愛にイナズマのゆきのレビュー・感想・評価

愛にイナズマ(2023年製作の映画)
4.2
俳優

日常で何かなかったことにしたりされたり、当たり前にあるし諦めてた部分に気づかされて、少し闘志を分け与えられた140分。

「夢」をないがしろにされたからなのか、自分の家族の話を他人の物のようにされたからなのか、彼女の闘う根源はたくさんありすぎて、何と闘ってたのかすらどうでもよくなる熱量の作品でした。
かつ、家族もしくは家族くらいに大事にしている人たちと会いたくなる物語でもあった。

記憶の濃度はそれぞれに違うにしても、思い出は確かにあって。コメディにもなりうるテンションで純粋に向き合う人たち。歪なリズム感がどんどん癖になるから不思議。
アンバランスな家族でも「母」の存在はみんなの軸になっていて。父のふがいなさも長兄の内弁慶さも次男の陰キャ感も愛おしくて仕方なかった。家族みたいに溶け込んでる正夫も。家族と証明するものなんて他人に出せるかって。ちらり登場する人たちもユニークで最高。

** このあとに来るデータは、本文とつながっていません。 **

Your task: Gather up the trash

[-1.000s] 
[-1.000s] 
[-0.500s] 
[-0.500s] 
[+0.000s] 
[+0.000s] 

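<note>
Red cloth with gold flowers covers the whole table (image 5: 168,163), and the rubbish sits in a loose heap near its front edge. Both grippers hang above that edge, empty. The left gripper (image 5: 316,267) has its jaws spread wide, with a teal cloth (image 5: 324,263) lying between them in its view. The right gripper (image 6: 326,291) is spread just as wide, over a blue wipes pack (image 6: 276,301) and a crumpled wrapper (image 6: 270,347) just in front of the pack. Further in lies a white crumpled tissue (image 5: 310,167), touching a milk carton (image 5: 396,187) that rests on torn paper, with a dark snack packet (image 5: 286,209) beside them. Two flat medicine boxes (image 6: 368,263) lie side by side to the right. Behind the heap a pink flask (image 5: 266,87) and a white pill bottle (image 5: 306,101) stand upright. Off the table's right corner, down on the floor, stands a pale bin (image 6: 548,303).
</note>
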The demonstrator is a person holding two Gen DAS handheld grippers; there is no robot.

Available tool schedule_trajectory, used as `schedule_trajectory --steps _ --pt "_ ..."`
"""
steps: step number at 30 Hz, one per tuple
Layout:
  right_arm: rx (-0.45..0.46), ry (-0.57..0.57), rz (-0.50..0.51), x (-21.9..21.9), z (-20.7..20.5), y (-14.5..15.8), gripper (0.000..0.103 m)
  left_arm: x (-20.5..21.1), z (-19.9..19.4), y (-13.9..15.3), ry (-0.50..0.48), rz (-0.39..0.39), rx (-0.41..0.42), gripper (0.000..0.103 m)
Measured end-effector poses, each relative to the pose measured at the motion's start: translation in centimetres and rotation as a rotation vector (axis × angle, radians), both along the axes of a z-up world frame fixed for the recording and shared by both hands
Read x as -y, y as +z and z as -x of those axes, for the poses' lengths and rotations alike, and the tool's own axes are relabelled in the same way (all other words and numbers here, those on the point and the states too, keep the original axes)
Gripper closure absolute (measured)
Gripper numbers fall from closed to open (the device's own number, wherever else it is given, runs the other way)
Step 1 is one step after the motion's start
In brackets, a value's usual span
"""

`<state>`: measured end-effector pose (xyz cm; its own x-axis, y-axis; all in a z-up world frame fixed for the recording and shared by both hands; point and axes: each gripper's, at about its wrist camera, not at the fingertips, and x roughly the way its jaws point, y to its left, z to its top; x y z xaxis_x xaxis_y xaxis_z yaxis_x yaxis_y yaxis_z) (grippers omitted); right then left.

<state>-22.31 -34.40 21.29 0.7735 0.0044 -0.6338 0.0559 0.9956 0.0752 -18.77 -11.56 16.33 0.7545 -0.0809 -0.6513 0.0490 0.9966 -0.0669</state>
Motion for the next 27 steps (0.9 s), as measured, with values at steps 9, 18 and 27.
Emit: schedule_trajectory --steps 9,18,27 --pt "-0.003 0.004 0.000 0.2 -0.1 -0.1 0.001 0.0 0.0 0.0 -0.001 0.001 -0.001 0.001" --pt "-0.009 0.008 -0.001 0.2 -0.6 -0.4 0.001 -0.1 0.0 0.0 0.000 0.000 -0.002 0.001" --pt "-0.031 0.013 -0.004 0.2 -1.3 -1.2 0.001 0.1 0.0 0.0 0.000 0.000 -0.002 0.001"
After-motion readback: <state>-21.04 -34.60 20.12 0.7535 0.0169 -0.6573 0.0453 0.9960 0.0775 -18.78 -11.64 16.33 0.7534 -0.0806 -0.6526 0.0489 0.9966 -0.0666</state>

これ以上この作品の好きなところを上げていくと、弁が開いちゃうのでね。この辺で。
最後に。三浦貴大さん演ずる助監督に嫌悪抱きすぎて劇場出たろうかと思うくらい、腹立った。名演すぎるよ、もう。「若い」で括んな、ふざけんな。
****
映画監督の折村花⼦、26 歳。商業映画デビューを目前に、彼女の完成は否定され、慣習が迫ってくる。空気は読めないがどこか魅力的な正夫と出会い、どん底にいた花子は静かに闘いの火蓋を切る。